■ Exercise prompt ■
Copy each line below that includes "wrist".

■ Given information ■
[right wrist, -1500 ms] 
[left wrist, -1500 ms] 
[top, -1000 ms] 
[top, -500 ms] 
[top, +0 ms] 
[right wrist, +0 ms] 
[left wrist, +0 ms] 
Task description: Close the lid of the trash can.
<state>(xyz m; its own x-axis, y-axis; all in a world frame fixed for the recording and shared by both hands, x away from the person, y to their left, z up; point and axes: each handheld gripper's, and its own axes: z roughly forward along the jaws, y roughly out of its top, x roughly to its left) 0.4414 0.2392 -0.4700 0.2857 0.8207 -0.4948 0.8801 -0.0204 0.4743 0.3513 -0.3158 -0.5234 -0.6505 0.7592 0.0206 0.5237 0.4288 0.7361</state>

■ Solution to this task ■
[right wrist, -1500 ms] 
[left wrist, -1500 ms] 
[right wrist, +0 ms] 
[left wrist, +0 ms] 

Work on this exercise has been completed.